Soudeur-assembleur de formation, Jean-Philippe Gravel a trouvé sa véritable voie d’artisan en 2017.

« J’ai suivi ma formation de soudeur-assembleur et j’ai ensuite travaillé plusieurs années dans le domaine. J’ai aussi travaillé comme menuisier-ébéniste. Parallèlement, j’ai décidé en 2017 de fonder ma forge, juste comme passe-temps, pour m’amuser, pour voir ce que ça donnerait. Ç’a été une année d’apprentissage. Le jour, j’étais soudeur et le soir j’allais dans mon atelier pour fabriquer des outils dans ma shop de forge. Il a fallu que je fasse un choix et j’ai opté pour ce que j’aimais le plus faire. »

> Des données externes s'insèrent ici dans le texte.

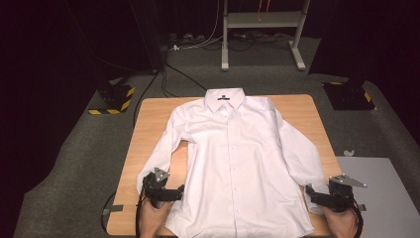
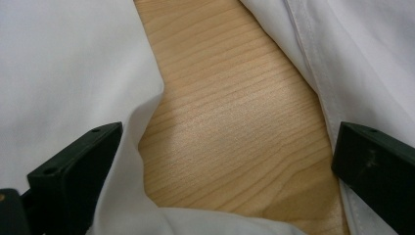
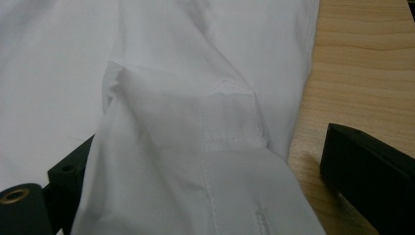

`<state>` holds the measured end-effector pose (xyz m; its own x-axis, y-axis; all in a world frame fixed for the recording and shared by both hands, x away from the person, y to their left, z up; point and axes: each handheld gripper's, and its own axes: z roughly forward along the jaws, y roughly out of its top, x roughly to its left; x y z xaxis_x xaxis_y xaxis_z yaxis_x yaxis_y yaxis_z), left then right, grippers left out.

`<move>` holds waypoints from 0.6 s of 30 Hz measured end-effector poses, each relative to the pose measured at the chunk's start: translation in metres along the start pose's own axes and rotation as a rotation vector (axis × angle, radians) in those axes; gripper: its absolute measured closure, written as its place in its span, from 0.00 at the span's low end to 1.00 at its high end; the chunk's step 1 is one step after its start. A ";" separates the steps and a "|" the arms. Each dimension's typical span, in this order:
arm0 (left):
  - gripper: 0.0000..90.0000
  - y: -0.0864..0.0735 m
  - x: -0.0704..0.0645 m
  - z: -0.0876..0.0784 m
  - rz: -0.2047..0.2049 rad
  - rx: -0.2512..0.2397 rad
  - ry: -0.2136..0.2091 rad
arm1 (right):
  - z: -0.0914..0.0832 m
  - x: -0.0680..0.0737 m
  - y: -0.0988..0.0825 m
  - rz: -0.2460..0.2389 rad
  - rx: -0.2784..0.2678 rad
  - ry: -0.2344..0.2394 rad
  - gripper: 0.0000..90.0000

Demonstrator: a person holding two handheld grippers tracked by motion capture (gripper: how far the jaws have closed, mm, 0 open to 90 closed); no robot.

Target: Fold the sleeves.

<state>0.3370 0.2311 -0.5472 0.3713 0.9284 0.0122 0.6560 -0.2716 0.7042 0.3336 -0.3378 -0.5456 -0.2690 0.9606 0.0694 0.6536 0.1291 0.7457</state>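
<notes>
A white long-sleeved shirt lies flat and buttoned on the wooden table, collar at the far side. My left gripper sits at the shirt's near left, between the left sleeve end and the body. In the left gripper view its jaws stand wide apart over bare wood, with cloth at either side; the left gripper is open. My right gripper is at the right sleeve's end. The cuff lies between its wide jaws and drapes over one; the right gripper is open.
The table's front edge runs just below both hands. A grey panel lies on the floor at the right. Yellow-and-black striped bases stand at the far corners, with cables and a white metal stand behind.
</notes>
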 end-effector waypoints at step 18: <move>0.02 0.000 0.001 -0.001 -0.018 -0.005 0.012 | -0.037 0.006 -0.013 -0.068 -0.096 0.032 0.12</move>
<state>0.3369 0.2323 -0.5470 0.3512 0.9363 0.0078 0.6592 -0.2532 0.7080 0.2970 -0.3429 -0.5301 -0.3335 0.9420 0.0368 0.5631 0.1678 0.8092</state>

Il n’existe pas au Québec de formation professionnelle de forgeron. Comme dit l’adage, c’est en forgeant qu’on devient forgeron. Avec ses connaissances et son expérience de soudeur-assembleur, le talent, la persévérance et surtout la passion, Jean-Philippe Gravel s’est forgé une réputation de forgeron accompli.

Des défis en permanence

« J’ai développé des aptitudes pour les métaux. Comme soudeur au début, j’avais un certain challenge, mais j’ai perdu un peu le feeling. J’avais besoin de plus gros défis. Et comme forgeron, il y a des défis en permanence. Pour moi, chaque problème a sa solution. J’ai appris avec le principe essais-erreurs. »

Jean-Philippe Gravel n’a jamais songé un instant s’installer ailleurs que dans son village natal. Il est né sur la ferme familiale, tout juste sur le terrain à côté de sa forge.

« J’ai toujours été fasciné par les vieilleries, les antiquités. J’étais curieux. Je me souviens dans mon cours de soudage que j’expérimentais toutes les idées qui me passaient par la tête. Ma base en métallurgie m’a grandement aidé à devenir forgeron. J’ai appris aussi que la forge, c’est un métier, et c’est devenu comme une drogue pour moi », explique le forgeron âgé aujourd’hui de 36 ans.

Il a lui-même fabriqué ses premières forges, à base de charbon et au propane. Il utilise les deux, selon les articles à fabriquer. Sa première création a été des tenailles, outil essentiel s’il en est un pour le forgeron. Il l’a toujours en sa possession. C’est en 2018 que le jeune forgeron a commencé véritablement à fabriquer et à vendre des objets et de l’outillage de sa fabrication. Avec la pandémie, la forge a roulé au ralenti et c’est là qu’il a décidé de créer sa page Facebook.

« Je ne pouvais plus m’approvisionner en charbon, déjà qu’on n’en trouve pas n’importe où. J’ai alors commencé à fabriquer mon charbon de bois et à partir de mes recherches sur Internet, j’ai conçu un prototype de four à charbon pour fabriquer mon propre combustible. Ça m’a permis de passer au travers et après la pandémie, je suis revenu au minerai de charbon et au propane ».